Have your long hours caused injury to your health or relationships? 

Do you think about work or other tasks while driving, conversing, falling asleep, or sleeping? 

Do you feel agitated when you are idle and/or hopeless that you’ll ever find balance? 

Do you feel like a slave to your email, texts, or other technology?

Source: Workaholics Anonymous 

‘I was getting really frustrated with her saying: ‘That’s not the issue here’. 

‘And that was obviously to her symptomatic of an inability sometimes to look after myself.’

Workaholics Anonymous was founded in 1983 by a financial planner and a teacher – and it describes itself as ‘patterned after Alcoholics Anonymous’.

It’s base is in California but meetings are held across the UK, including in London, Reading, Liverpool and Bognor Regis.

Similar to Alcoholic Anonymous, the programme consists of 12 steps – the first being the person having to admit they are ‘powerless’ over work and that their lives have become ‘unmanageable’.

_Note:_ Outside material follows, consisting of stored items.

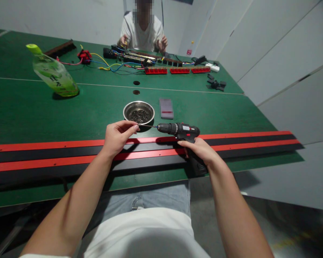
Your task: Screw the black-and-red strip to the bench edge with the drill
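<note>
Drill (179, 130), black with red trim, lies level just below the middle of the frame, its thin bit pointing toward the left of the picture; the right hand (201, 150) is wrapped around its grip, fingers curled and pressed on the handle, with the battery base dropping past the near edge of the bench (29, 111); the left hand (118, 136) sits at the tip of the bit, thumb and forefinger pinched together there, though whatever they pinch is too small to make out; both hands hover over a long strip (56, 156) of red and black bands that runs across the whole width of the picture near the bench's front edge; just above the hands stands a round metal bowl (139, 111) holding a heap of small dark pieces, and just right of it lies a flat grey block (166, 108); a green bottle (54, 73) with a yellow-green cap stands in the upper left of the frame, looking tilted; two small holes (136, 87) mark the green surface above the bowl; in the top centre another person (142, 30) in a white shirt sits at the far side, hands raised over a tangle of coloured wires (110, 64) and dark parts; three red blocks (179, 70) lie in a row to the right of the wires, and black clips (216, 84) rest further right.
</note>
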The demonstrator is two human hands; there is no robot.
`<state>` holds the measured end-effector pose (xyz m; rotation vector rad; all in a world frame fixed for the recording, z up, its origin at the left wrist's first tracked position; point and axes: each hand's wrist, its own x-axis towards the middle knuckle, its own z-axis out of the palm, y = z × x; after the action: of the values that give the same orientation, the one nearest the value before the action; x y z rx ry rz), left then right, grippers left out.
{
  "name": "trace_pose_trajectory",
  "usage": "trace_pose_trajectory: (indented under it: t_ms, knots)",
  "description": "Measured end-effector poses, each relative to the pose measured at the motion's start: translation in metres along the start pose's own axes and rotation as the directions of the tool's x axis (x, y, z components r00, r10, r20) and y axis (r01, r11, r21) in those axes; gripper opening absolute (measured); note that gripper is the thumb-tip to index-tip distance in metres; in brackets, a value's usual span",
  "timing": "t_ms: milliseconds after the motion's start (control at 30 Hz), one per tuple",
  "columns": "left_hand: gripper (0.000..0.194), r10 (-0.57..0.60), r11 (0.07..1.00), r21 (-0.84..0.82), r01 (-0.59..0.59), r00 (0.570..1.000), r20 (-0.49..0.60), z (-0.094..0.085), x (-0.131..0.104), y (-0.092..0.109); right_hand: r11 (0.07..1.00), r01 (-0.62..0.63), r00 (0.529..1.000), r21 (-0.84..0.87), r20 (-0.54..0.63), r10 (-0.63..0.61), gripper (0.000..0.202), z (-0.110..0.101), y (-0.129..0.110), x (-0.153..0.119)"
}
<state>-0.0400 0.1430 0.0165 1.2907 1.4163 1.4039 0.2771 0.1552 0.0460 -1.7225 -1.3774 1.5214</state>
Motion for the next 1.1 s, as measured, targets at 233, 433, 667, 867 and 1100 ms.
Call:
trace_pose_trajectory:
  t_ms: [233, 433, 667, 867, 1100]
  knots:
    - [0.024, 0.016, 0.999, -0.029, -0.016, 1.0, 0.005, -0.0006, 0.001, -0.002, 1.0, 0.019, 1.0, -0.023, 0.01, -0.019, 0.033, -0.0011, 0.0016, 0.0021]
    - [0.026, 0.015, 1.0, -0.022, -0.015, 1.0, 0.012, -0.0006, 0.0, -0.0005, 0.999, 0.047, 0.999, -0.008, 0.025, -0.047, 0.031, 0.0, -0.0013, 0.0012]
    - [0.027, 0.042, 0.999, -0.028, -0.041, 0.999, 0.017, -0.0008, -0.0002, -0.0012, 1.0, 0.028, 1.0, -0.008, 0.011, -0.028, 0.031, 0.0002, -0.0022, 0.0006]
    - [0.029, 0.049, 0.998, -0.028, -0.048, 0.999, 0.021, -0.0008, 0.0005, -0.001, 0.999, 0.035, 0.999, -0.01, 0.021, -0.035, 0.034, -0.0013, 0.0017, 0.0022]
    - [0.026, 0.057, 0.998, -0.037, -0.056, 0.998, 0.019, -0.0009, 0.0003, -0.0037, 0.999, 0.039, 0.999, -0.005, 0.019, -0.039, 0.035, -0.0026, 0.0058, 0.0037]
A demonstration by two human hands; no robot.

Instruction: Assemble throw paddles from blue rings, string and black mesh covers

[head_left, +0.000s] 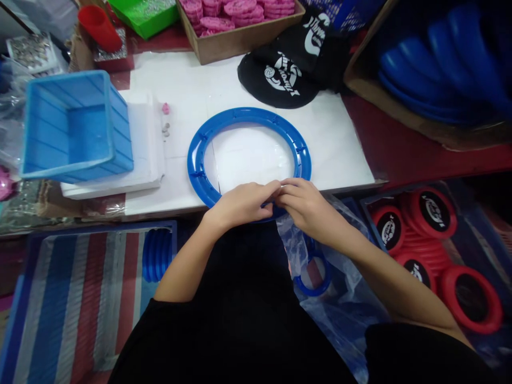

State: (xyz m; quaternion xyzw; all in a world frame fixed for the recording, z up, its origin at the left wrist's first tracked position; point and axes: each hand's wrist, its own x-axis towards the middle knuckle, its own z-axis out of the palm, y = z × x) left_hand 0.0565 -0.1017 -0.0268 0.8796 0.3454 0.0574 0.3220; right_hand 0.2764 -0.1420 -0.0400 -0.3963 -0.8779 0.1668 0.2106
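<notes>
A large blue ring (248, 114) lies on the white sheet at the table's front edge, small clips spaced around its channel. My left hand (244, 204) rests over the ring's near rim, fingers bent and pressed together. From the right, my right hand (304, 205) meets it, and the fingertips of both touch above the near right part of the ring. Whatever lies between the fingertips is too small and covered to name. Left of the ring, a tiny pink piece (166, 109) and some small grey bits (166, 129) lie on the sheet.
A light blue bin (120, 128) stands at left. Behind are a box of pink parts (232, 48) and black printed fabric (276, 80). Blue rings (436, 69) fill a box at upper right. Below the table are red discs (432, 256) and a clear plastic bag (352, 298).
</notes>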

The Workaholics Anonymous website poses 20 questions including: ‘Are you more drawn to your work or activity than close relationships, rest, etc.?’

The website says: ‘Workaholics Anonymous is a fellowship of individuals who share their experience, strength, and hope with each other that they may solve their common problems and help others to recover from workaholism.

‘The only requirement for membership is the desire to stop working compulsively.’ 

Graham is not alone, however. In 2017, António Horta-Osório, the head of Lloyds Banking Group for a decade, told The Times: ‘I thought I was Superman. I felt I could do everything. 

‘Before this, I had thought that the less sleep and the more work, the better.’

He ended up having to spend nine days in the Priory mental health clinic, where he took sleeping pills to catch up on sleep and prevent a breakdown.

Graham’s acclaimed TV productions also include Quiz, the drama based on Major Charles Ingram, a Who Wants to be a Millionaire? contestant who was found guilty of cheating on the game show.

The dramatist was born in Kirkby-in-Ashfield, Nottinghamshire, in 1982 and later studied drama at Hull University. It was here that he wrote his first play Coal Not Dole! which he took to Edinburgh fringe.

After graduating, he worked as a stage doorkeeper at the Theatre Royal in Nottingham and his first London premiere came in 2005 at the Finborough Theatre. 

In 2020, he was awarded an OBE for services to drama and young people in British theatre. 

His Dear England play, which stars Joseph Fiennes as Gareth Southgate, tells the manager’s story from when he took over from Sam Allardyce in 2016 right up to England’s World Cup in Qatar in 2022.

It also includes a flashback to when he missed a penalty in Euro 96 and touches on important topics such as the racism that members of his squad faced after missing their own penalties at Euro 2020.